Movie & Television Show Reviews

A Step In The Right Direction For A Franchise Lacking It | “Fantastic Beasts: The Secrets of Dumbledore” (2022) Movie Review

The “Harry Potter”/”Fantastic Beasts” franchise has seemingly fell from grace due to not only its fans growing up and realizing that there is a vast world outside of Young Adult literature, but also because of the controversy surrounding series author J.K. Rowling, who also penned the screenplay for the first two “Fantastic Beasts” films, which is the prequel series to “Harry Potter.” It also didn’t help that its last installment, “The Crimes of Grindelwald” was critically panned and underperformed at the box office, with Rowling’s clunky dialogue and bad storytelling receiving the blunt of that film’s criticism.
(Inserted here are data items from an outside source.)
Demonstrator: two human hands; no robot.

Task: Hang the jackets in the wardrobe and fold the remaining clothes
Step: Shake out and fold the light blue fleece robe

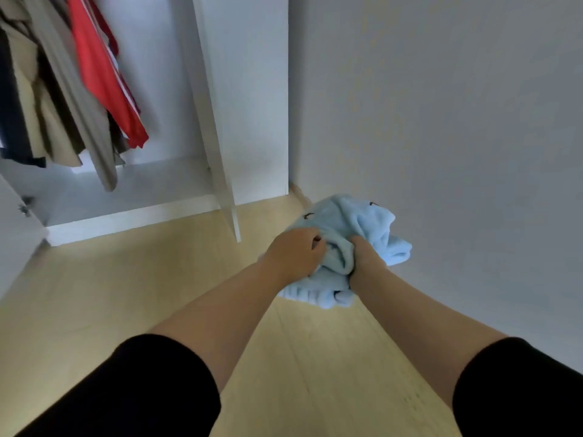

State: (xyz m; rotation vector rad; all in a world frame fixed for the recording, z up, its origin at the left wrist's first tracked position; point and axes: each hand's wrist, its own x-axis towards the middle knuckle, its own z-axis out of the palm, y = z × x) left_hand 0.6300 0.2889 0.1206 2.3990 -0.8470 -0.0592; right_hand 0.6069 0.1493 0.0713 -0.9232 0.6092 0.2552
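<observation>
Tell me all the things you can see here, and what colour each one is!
red jacket: one, red, hanging in the wardrobe, upper left
beige coats: at least two, beige, hanging left of the red jacket
dark garment: one, dark, hanging at the far left edge
wardrobe: one, white, open, left side
wardrobe door: one, white, swung open over the floor
fluffy garment: one, light blue, bunched up, held above the floor, centre right
floor: pale wood
wall: white, right side
sleeves: two, black, bottom corners
left hand: grips the fluffy garment
right hand: grips the fluffy garment
</observation>
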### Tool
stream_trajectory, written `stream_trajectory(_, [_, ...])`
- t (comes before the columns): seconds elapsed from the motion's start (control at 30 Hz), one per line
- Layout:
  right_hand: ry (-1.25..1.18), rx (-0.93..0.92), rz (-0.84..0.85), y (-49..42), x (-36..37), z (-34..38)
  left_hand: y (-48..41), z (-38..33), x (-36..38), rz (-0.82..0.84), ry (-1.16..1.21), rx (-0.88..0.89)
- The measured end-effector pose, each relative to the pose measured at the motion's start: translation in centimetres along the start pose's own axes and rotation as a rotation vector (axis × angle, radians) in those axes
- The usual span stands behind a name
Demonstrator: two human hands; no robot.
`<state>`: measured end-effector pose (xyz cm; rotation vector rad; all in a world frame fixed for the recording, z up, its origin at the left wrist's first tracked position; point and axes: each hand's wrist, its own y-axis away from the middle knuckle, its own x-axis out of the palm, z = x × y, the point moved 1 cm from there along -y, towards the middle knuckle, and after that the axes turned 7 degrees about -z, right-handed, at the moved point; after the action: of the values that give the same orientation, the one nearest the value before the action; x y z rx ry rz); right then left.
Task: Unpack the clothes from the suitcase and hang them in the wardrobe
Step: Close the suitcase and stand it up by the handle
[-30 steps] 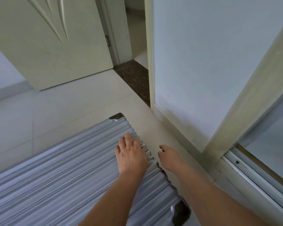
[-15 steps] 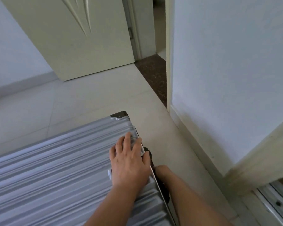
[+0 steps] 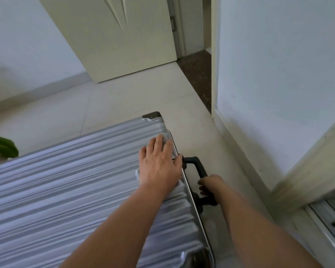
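A silver ribbed hard-shell suitcase (image 3: 70, 182) lies flat and closed on the tiled floor, filling the lower left. My left hand (image 3: 159, 167) rests flat on its lid near the right edge, fingers straight. My right hand (image 3: 209, 185) grips the black side handle (image 3: 198, 164), which sticks out from the suitcase's right side. No clothes show. The wardrobe's pale frame (image 3: 309, 167) and its sliding track (image 3: 329, 223) are at the lower right.
A cream door (image 3: 112, 35) stands open at the back, beside a doorway with a dark stone threshold (image 3: 197, 74). A white wall (image 3: 278, 55) runs along the right. Something green (image 3: 2, 147) pokes in at the left edge. Pale floor tiles (image 3: 108, 105) lie beyond the suitcase.
My right hand went from open beside the suitcase to gripping its side handle, which now stands out from the case. The view shifted left; my left hand stayed on the lid.
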<state>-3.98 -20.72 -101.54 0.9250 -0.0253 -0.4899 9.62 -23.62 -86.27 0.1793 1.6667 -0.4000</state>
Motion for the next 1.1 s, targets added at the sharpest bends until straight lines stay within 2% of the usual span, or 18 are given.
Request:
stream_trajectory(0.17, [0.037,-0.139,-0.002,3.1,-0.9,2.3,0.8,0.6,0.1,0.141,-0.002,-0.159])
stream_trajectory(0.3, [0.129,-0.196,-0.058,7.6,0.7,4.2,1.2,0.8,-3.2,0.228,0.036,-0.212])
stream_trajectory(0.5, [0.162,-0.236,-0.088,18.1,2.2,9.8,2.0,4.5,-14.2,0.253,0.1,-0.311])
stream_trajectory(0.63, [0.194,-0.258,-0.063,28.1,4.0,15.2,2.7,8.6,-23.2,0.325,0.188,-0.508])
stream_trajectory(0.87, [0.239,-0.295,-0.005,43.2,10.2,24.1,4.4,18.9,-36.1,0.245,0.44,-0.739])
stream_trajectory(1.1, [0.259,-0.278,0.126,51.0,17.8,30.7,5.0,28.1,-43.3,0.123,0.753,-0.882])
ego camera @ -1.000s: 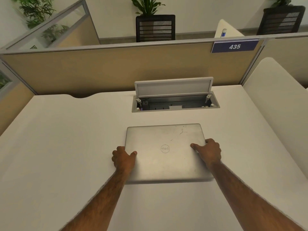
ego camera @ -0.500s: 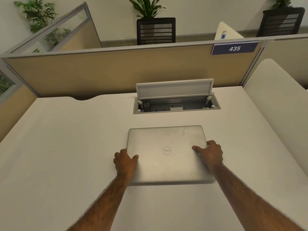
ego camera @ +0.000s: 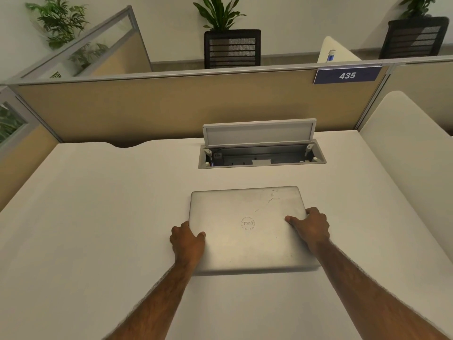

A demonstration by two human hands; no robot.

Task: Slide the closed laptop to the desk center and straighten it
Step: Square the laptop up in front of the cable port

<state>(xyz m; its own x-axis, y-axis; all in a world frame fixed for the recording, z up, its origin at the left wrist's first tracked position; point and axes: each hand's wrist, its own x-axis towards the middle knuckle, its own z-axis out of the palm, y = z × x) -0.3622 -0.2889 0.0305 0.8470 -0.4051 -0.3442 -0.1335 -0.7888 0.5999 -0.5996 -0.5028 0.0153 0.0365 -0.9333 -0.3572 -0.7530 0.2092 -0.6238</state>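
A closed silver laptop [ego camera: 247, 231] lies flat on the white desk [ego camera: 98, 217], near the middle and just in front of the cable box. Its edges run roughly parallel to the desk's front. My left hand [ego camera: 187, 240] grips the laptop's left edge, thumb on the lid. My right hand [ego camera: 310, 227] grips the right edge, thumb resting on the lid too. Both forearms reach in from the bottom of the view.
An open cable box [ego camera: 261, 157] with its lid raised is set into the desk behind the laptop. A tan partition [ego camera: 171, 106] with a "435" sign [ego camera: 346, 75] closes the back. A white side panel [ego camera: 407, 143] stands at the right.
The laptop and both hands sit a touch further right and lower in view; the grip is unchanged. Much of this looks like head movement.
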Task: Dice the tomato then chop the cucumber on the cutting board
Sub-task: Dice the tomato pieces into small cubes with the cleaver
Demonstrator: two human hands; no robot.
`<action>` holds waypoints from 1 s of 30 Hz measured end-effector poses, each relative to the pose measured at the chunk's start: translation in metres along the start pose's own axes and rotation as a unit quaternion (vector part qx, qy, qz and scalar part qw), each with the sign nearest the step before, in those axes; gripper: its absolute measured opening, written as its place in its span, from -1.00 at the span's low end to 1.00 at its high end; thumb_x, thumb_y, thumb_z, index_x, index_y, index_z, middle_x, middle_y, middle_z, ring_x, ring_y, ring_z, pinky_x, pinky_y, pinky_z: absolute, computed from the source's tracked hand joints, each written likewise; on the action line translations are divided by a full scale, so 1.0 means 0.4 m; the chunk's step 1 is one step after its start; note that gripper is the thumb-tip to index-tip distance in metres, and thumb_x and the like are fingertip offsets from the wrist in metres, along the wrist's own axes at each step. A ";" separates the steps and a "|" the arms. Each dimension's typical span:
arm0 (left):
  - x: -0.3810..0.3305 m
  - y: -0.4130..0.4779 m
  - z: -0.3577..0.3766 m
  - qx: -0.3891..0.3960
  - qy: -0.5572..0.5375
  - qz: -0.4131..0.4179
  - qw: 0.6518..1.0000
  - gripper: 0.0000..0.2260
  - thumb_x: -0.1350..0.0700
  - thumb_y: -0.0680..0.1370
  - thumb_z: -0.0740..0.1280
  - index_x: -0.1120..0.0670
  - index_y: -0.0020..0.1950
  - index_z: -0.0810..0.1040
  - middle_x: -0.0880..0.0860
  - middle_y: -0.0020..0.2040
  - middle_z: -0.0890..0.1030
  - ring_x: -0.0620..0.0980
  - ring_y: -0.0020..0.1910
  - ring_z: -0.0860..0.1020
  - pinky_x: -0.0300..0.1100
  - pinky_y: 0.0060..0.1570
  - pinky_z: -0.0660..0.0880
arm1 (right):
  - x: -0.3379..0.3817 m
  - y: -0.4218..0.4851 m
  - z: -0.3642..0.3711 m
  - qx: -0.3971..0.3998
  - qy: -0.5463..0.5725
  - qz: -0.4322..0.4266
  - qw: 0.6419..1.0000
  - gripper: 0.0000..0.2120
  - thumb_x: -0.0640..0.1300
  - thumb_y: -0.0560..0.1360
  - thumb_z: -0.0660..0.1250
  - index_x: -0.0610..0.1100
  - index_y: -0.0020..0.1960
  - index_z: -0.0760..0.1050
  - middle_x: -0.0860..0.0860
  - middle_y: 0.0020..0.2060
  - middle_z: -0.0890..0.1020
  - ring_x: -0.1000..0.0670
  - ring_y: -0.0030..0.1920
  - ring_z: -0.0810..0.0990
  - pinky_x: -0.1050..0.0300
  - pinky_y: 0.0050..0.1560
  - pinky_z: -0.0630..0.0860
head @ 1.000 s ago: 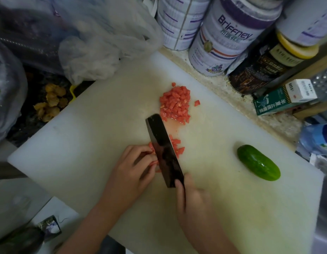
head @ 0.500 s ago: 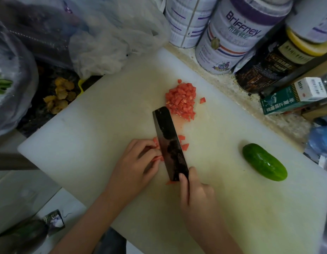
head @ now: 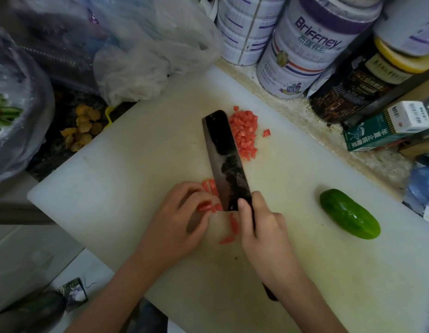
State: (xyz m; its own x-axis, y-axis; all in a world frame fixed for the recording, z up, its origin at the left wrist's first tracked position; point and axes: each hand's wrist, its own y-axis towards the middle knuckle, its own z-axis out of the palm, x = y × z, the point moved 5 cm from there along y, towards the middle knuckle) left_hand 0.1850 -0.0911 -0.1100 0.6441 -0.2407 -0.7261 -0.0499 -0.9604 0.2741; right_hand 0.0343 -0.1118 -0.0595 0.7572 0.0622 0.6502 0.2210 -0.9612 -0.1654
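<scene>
Right hand [head: 261, 227]: wrapped round the knife's handle, thumb lying up along the side of the blade.
Left hand [head: 175, 222]: fingers curled, tips pinning the tomato strips [head: 205, 206] against the left face of the blade.
Loose slivers [head: 233, 223]: two or three red pieces on the board between the two hands.
Knife [head: 226, 162]: broad dark cleaver, edge down on the cutting board [head: 112, 188], tip pointing away from the person.
Cucumber [head: 349, 213]: whole, lying on the board well to the right of the knife.
Diced tomato [head: 244, 131]: a heap of small cubes touching the right side of the blade's far end; one cube [head: 266, 132] lies just beside it.
Behind the board: a crumpled plastic bag [head: 148, 51], white tins [head: 305, 51], a green box [head: 381, 131].
</scene>
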 end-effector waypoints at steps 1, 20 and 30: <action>0.001 -0.003 -0.004 -0.005 -0.017 -0.012 1.000 -0.84 0.17 0.51 0.35 0.19 0.06 0.58 0.06 0.07 0.52 0.00 0.06 0.53 -0.17 0.10 0.48 | -0.004 -0.007 -0.012 -0.002 0.014 0.003 1.000 -0.88 -0.02 0.62 0.10 0.01 -0.08 0.32 0.05 -0.52 0.39 0.08 -0.54 0.42 0.31 -0.54 0.23; 0.015 -0.007 -0.034 -0.035 0.021 0.003 0.999 -0.83 0.12 0.54 0.38 0.18 0.03 0.67 0.07 0.05 0.63 -0.04 0.03 0.60 -0.14 0.11 0.54 | -0.002 -0.069 -0.004 -0.009 -0.044 -0.050 0.998 -0.88 0.02 0.57 0.15 0.09 -0.12 0.23 0.18 -0.63 0.16 0.15 -0.63 0.26 0.47 -0.58 0.00; 0.016 0.002 -0.033 -0.031 -0.005 -0.007 0.999 -0.78 0.06 0.54 0.34 0.17 0.02 0.68 0.07 0.11 0.63 -0.08 0.07 0.59 -0.20 0.15 0.52 | 0.007 -0.070 0.019 -0.010 -0.107 -0.024 0.994 -0.87 0.05 0.56 0.05 0.02 -0.08 0.26 0.22 -0.58 0.07 0.09 -0.62 0.15 0.34 -0.60 -0.06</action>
State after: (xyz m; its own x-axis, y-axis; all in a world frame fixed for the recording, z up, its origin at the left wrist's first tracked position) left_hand 0.1992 -0.0917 -0.1059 0.6363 -0.2294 -0.7365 0.0060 -0.9533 0.3020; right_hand 0.0347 -0.0826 -0.0586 0.8599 0.1608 0.4845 0.2486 -0.9608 -0.1224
“Fantastic Beasts: The Secrets of Dumbledore” has come with a major course correction, as Steve Kloves — the screenwriter for all “Harry Potter” films except for “Order of the Phoenix” — returned to co-write this film’s screenplay with Rowling. As such, its writing and narrative structure has notably improved from the previous installment in the franchise, though the series as a whole still lacks direction. Like the “Star Wars” sequel trilogy, “Fantastic Beasts” doesn’t feel like there’s an overall plan and it seems like Rowling and company are making it up as they go along.

“The Secrets of Dumbledore” starts with series protagonist Newt Scamander (Eddie Redmayne) delivering twin baby Qilins — magical deerlike creatures that can see into people’s souls and futures, and are known to bow before those pure of heart. That becomes important, because they are used later in the film to influence an election of the International Confederation of Wizards, in which, after he somehow gets all charges dismissed for multiple counts of murder, series bad Gellert Grindelwald (Mads Mikkelsen) is allowed to be a candidate. Grindelwald wants war with the muggles, and the way he is taken seriously by the head of the ICW has eerie similarities to modern day events and reeks of both sidesism.

Current ICW head and German Minister of Magic Anton Vogel (Oliver Masucci) wants to hear Grindelwald out, foolishly thinking that defeating him in an election will cripple his power, and he doesn’t properly consider the fact that Grindelwald will probably try to cheat in the election. The whole thing is really suspicious — we will no doubt find out in FB 4 (if there is one) that he was probably a Grindelwald supporter all along.

Mads Mikkelsen is a big improvement over Johnny Depp as Gellert Grindelwald.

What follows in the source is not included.